Si votre main se tend mécaniquement vers le paquet de chips au lendemain d’une déroute sportive, reste une solution : se souvenir que, dans votre existence, le foot (comme le tennis, la planche à voile ou le curling…), ce n’est pas tout. Dans la deuxième partie de son étude, le chercheur a fait visionner à un premier groupe de cobayes – Français ceux-là – la victoire des Bleus contre la Squadra Azzura à l’Euro 2000. A un second, il a repassé la revanche des Italiens lors de la Coupe du monde 2006. Comme leurs homologues américains, ceux qui avaient visionné la victoire lorgnaient plutôt vers les tomates cerises quand les seconds étaient plutôt attirés vers les bonbons au chocolat. A une nuance près… Certains cobayes du groupe défaite avaient dû, dans la foulée, nommer et classer les valeurs essentielles à leur existence : famille, argent, religion… Or, chez ceux-là, l’équation « défaite = nourriture grasse » ne s’observait plus.
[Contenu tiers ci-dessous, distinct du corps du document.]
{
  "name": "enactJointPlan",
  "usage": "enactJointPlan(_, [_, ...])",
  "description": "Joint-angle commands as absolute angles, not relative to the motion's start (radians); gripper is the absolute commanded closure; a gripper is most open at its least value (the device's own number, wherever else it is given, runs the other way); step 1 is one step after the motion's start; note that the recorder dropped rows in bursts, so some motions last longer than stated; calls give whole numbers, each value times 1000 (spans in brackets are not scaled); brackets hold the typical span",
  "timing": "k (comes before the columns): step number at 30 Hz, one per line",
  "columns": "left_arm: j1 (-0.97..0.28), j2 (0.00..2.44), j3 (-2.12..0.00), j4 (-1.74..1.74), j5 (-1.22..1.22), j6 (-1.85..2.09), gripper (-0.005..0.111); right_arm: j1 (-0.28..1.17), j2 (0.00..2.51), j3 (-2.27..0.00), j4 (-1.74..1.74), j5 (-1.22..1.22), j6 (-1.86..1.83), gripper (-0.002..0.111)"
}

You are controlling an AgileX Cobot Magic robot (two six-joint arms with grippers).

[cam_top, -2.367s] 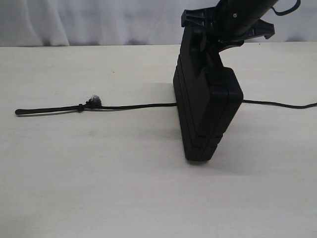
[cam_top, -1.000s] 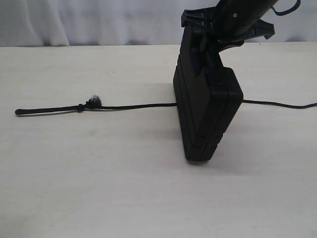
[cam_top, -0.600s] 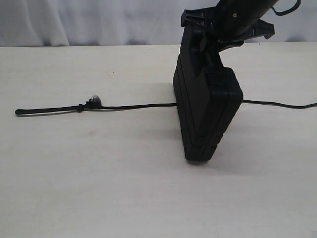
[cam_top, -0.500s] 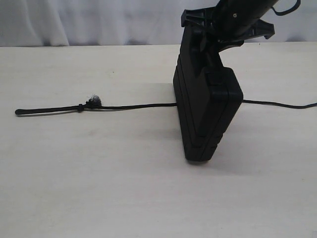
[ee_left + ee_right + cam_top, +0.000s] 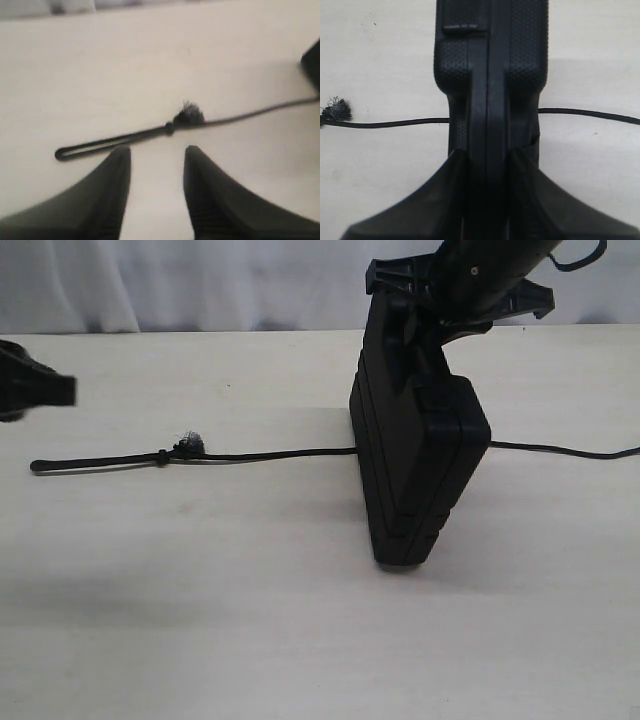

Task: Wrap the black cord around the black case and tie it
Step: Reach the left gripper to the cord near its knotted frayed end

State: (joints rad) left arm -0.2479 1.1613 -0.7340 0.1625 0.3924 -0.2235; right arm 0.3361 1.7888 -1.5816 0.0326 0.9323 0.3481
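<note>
The black case (image 5: 415,455) stands on its narrow edge on the table, and my right gripper (image 5: 440,315) is shut on its upper end from above; in the right wrist view its fingers (image 5: 447,200) clamp both sides of the case (image 5: 490,75). The black cord (image 5: 260,454) lies flat across the table and passes under the case, with its knotted loop and frayed tuft (image 5: 190,445) at the left. My left gripper (image 5: 35,390) comes in at the far left edge. In the left wrist view it (image 5: 156,150) is open just short of the cord's loop (image 5: 90,146) and tuft (image 5: 188,113).
The cord's other end (image 5: 570,451) runs off the table's right side. A white curtain (image 5: 180,280) hangs behind the far edge of the pale table (image 5: 250,620).
My left gripper has entered the exterior view at the far left, above the cord's loop end. The case, the cord and my right gripper have not moved.
</note>
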Motion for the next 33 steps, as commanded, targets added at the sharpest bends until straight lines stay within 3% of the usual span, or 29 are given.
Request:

Simplement parce que le petit exercice leur avait permis de reconstruire une partie de leur identité perdue et « d’amoindrir l’impact de la défaite ». Un conseil donc, en cas de débâcle des Bleus : faites un tour vers la chambre du petit dernier avant de courir vers le frigo.

(1) La National Football League regroupe les équipes professionnelles de football américain.